We observed a low amount of fallen fruit in this study, with less than ten fallen fruit per meter on most dates. This illustrates the efficacy of the 2–3 d harvest schedule in preventing fallen fruit due to D. suzukii infestation (Leach et al. 2018). The plastic mulches had more fallen fruit than the control plots in mid-September in 2021 and 2022 (Fig. 7), likely due to substantially higher yield in those plots compared to the control (McIntosh et al. 2023, in preparation). Larval infestation of fallen fruit was lower in the metallic mulch compared to the control and numerically lower for the other mulch treatments compared to the control (Fig. 7).
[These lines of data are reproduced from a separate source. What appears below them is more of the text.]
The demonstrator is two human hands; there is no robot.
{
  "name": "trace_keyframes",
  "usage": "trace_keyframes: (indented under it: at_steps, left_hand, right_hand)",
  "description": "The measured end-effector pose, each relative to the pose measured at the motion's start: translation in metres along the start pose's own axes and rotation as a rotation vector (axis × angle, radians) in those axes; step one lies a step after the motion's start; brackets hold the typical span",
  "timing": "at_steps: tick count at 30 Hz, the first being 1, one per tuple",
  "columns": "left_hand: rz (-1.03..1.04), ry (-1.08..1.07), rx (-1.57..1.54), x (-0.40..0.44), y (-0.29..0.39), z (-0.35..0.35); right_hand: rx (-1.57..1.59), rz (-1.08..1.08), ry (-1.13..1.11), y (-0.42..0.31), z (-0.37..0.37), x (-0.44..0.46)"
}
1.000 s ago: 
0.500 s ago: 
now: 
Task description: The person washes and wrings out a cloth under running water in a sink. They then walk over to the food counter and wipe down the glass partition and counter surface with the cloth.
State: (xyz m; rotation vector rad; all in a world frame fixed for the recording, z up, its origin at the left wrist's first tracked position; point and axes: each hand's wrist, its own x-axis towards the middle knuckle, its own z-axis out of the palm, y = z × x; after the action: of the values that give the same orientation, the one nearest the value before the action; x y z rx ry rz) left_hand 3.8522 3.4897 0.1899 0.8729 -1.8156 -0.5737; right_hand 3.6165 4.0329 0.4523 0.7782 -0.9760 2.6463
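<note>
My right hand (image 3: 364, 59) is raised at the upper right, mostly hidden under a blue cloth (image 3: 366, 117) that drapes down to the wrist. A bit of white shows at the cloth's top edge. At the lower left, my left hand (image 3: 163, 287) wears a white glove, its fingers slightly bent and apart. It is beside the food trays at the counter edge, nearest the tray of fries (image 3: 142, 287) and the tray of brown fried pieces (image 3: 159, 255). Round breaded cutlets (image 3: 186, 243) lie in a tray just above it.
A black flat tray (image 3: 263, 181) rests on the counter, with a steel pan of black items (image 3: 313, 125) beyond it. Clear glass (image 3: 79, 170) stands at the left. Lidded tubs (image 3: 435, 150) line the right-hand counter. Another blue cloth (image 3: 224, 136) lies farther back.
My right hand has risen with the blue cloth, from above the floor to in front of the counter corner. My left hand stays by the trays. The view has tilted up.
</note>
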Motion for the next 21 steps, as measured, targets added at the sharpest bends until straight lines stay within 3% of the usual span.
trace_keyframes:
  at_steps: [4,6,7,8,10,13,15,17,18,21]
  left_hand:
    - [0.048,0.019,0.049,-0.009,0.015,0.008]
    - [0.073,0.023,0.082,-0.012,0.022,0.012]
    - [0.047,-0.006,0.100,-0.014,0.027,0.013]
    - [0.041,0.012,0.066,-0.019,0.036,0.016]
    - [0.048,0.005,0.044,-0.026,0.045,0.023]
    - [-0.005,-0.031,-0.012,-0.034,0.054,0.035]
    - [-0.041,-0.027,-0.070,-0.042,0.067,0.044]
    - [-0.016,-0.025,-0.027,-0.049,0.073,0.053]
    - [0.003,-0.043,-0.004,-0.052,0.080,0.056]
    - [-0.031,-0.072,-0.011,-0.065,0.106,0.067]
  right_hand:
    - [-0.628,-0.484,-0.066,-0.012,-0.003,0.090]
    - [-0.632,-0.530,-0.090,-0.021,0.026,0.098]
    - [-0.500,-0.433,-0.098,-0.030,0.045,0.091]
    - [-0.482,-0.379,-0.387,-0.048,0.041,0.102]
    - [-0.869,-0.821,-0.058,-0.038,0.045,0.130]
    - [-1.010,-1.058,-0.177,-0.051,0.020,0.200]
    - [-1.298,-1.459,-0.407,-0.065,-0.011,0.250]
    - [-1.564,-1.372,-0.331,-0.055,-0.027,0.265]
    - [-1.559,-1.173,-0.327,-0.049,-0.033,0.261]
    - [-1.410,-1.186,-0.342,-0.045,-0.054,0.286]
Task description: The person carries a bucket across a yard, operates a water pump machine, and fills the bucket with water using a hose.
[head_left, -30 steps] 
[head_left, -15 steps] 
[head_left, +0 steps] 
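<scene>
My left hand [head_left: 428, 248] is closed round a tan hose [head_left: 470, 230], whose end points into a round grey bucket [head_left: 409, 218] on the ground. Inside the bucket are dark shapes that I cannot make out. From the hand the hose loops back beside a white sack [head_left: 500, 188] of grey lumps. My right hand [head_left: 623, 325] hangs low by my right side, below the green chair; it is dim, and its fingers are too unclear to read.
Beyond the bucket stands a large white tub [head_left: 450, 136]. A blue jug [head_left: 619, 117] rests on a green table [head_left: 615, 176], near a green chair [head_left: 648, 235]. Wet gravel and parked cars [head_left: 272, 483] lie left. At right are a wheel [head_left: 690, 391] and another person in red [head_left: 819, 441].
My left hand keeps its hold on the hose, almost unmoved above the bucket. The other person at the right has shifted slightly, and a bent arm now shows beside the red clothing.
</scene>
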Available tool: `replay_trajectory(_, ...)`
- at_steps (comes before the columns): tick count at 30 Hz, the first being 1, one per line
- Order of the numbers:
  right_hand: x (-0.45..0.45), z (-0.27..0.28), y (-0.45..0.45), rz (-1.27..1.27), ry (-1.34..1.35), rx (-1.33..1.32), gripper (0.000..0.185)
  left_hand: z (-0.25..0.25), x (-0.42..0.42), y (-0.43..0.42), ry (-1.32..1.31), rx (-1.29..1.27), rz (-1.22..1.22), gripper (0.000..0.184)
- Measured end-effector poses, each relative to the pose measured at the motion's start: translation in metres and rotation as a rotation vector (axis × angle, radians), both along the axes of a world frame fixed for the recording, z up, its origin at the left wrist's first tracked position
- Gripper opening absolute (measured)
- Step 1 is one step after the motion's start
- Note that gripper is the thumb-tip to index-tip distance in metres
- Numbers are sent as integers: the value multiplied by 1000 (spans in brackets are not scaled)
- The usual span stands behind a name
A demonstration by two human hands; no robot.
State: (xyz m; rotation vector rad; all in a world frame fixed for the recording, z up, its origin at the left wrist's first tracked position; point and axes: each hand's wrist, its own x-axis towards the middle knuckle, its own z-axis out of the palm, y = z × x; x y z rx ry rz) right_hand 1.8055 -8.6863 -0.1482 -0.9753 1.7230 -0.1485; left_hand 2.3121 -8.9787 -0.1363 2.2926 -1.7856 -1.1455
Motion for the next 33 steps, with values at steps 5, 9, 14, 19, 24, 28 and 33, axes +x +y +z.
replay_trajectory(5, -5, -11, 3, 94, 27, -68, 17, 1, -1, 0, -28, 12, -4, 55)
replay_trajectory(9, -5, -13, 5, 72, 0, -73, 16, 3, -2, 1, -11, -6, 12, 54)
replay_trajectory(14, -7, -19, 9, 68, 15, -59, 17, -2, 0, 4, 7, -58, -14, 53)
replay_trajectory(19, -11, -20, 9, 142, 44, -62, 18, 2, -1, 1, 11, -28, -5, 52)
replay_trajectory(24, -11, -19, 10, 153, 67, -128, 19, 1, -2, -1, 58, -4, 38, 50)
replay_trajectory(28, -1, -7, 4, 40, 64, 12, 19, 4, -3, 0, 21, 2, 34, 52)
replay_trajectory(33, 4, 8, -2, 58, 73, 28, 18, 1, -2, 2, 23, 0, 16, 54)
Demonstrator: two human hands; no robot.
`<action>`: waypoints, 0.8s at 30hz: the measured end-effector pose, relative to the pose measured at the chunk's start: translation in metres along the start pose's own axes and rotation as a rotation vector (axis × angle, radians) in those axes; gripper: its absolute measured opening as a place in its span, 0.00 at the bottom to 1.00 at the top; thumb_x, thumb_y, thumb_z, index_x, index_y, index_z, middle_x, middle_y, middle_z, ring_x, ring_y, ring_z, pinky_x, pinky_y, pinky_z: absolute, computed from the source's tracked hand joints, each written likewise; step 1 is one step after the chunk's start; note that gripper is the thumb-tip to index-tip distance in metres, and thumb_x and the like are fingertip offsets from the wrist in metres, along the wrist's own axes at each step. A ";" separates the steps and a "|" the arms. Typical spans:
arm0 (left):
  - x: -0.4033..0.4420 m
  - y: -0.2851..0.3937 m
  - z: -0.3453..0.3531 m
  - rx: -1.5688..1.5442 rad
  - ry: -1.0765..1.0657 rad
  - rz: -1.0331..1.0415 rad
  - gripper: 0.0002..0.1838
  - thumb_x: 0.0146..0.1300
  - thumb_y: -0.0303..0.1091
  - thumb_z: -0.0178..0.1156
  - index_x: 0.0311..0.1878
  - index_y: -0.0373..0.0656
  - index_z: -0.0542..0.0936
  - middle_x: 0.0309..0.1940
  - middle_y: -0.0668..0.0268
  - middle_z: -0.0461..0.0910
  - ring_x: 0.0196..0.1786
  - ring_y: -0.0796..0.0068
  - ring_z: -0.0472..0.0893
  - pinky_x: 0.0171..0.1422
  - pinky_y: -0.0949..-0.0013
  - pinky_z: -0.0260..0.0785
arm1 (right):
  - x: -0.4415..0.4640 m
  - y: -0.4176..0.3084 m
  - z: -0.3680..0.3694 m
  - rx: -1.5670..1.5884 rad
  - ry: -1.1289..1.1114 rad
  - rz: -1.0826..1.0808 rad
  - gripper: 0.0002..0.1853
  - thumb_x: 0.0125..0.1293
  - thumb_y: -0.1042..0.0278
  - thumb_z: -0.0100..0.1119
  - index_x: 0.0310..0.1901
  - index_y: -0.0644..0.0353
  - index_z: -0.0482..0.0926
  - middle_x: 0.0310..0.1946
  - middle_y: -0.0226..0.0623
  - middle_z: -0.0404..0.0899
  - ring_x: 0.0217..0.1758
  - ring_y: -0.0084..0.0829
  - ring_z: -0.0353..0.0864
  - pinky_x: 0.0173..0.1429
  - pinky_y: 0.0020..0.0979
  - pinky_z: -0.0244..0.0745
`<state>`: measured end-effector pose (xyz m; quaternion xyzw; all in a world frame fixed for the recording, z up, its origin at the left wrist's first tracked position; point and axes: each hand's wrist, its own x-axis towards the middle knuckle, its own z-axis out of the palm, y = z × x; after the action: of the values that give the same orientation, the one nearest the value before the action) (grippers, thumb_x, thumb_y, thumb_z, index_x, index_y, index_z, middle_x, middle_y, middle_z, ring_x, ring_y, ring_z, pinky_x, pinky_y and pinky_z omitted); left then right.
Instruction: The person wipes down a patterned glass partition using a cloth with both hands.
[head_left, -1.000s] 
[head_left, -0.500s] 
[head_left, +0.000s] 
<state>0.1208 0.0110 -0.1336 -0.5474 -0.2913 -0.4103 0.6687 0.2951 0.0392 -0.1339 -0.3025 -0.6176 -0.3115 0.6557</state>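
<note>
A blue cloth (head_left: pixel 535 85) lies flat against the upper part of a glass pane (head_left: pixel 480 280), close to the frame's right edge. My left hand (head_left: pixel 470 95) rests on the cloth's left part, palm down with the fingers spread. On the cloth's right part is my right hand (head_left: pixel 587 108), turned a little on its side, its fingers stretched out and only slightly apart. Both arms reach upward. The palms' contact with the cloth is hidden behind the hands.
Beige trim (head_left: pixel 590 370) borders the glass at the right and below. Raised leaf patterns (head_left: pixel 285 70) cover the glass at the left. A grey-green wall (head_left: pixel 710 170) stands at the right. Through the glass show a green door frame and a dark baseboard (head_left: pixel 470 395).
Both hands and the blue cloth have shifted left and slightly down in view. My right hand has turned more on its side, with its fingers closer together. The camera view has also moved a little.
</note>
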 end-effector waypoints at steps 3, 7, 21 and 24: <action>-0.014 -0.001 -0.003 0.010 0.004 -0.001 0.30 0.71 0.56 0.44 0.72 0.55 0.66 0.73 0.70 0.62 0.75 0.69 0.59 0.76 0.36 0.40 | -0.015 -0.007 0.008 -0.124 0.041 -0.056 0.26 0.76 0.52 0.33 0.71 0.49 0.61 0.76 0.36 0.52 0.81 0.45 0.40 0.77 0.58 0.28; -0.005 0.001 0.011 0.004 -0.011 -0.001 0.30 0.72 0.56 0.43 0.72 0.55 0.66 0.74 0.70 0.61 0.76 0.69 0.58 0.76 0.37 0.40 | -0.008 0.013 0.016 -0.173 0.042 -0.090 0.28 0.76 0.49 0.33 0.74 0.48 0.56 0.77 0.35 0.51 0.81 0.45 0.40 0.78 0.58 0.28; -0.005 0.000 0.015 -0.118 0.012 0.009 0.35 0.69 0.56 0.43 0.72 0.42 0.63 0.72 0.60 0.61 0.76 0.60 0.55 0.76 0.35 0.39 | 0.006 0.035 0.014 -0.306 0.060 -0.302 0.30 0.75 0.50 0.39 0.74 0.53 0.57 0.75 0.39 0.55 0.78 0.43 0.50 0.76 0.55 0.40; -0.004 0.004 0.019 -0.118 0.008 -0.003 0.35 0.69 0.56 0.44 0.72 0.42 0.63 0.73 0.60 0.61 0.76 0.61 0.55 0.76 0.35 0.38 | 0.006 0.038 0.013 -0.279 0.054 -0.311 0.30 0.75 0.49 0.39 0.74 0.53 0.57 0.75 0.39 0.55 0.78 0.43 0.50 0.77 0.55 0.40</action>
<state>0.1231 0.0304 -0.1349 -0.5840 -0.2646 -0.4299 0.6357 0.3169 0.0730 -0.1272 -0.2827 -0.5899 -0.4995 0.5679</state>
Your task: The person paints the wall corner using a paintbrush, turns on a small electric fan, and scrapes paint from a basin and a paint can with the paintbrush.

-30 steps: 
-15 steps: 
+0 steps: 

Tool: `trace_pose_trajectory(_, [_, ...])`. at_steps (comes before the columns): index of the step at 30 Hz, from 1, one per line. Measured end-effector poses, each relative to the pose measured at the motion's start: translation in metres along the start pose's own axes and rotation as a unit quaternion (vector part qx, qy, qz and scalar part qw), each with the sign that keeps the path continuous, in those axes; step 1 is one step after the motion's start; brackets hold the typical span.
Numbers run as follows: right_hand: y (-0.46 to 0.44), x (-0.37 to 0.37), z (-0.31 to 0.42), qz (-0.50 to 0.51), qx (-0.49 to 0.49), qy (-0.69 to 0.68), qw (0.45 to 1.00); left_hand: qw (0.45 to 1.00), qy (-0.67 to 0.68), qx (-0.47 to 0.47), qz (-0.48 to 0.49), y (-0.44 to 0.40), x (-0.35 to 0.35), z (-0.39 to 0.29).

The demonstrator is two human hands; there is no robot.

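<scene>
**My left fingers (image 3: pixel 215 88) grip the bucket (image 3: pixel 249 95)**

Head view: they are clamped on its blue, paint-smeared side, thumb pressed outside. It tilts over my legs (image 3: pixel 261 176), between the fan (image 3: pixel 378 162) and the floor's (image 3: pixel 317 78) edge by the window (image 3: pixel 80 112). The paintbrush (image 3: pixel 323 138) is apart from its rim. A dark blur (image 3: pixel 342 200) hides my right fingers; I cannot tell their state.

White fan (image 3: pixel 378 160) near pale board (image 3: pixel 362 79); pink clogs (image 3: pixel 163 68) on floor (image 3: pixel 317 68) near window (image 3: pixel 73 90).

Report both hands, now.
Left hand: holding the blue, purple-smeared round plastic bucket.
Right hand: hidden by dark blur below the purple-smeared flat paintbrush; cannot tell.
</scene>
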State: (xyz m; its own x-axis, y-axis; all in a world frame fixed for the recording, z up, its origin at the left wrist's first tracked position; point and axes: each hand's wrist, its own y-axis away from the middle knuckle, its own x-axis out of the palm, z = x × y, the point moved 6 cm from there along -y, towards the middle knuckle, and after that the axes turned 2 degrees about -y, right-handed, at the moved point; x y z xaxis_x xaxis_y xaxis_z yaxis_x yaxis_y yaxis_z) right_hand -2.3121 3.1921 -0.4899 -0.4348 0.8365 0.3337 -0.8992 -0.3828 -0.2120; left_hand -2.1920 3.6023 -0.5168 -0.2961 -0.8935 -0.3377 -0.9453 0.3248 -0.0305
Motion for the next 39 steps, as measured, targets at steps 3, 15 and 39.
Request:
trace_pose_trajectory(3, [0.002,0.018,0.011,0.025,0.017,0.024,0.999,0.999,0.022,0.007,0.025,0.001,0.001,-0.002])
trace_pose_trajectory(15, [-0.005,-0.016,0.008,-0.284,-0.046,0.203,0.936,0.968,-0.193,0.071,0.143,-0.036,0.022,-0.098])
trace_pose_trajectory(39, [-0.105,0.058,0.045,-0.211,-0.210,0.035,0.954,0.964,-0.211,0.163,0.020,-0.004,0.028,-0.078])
Though we did not use this practice in our research plot, sanitation of fallen fruit is an important practice to manage D. suzukii infestation (Leach et al. 2018), and is likely easier to perform on the plastic mulches. The hot surface temperature of the plastic mulches may even solarize infested fruit. Thus, using plastic mulches in combination with frequent harvesting and field sanitation should eliminate the majority of fallen fruit that could contribute to D. suzukii infestations.
In summary, our work adds to substantial evidence that hot and dry microclimate conditions reduce D. suzukii infestation (Tochen et al. 2014, 2016; Guédot et al. 2018). Our data suggest that UV light is also important since it reduces D. suzukii oviposition. Cultural practices that increase UV radiation and temperature in the canopy and decrease canopy humidity should result in a reduction of D. suzukii larval infestation of fruit. However, it can be challenging to develop cultural practices that modify the microclimate at a sufficient magnitude to reduce D. suzukii. For example, canopy pruning, applying black woven polyethylene weed mat, or using overhead irrigation did not influence the microclimate enough to substantially reduce larval infestation (Rendon and Walton 2019; Rendon et al. 2019; Schöneberg et al. 2020). Plastic mulches are highly effective due to the cumulative effects of UV radiance, canopy temperature and humidity, and ground surface temperature. The black and metallic mulches had the highest reduction in larval infestation of fruit and highest increase in marketable raspberry yield compared to the control (McIntosh et al. 2023, in preparation). Plastic mulches may be effective for managing D. suzukii in different regions and crops if they are selected to maximize impacts on the microclimate.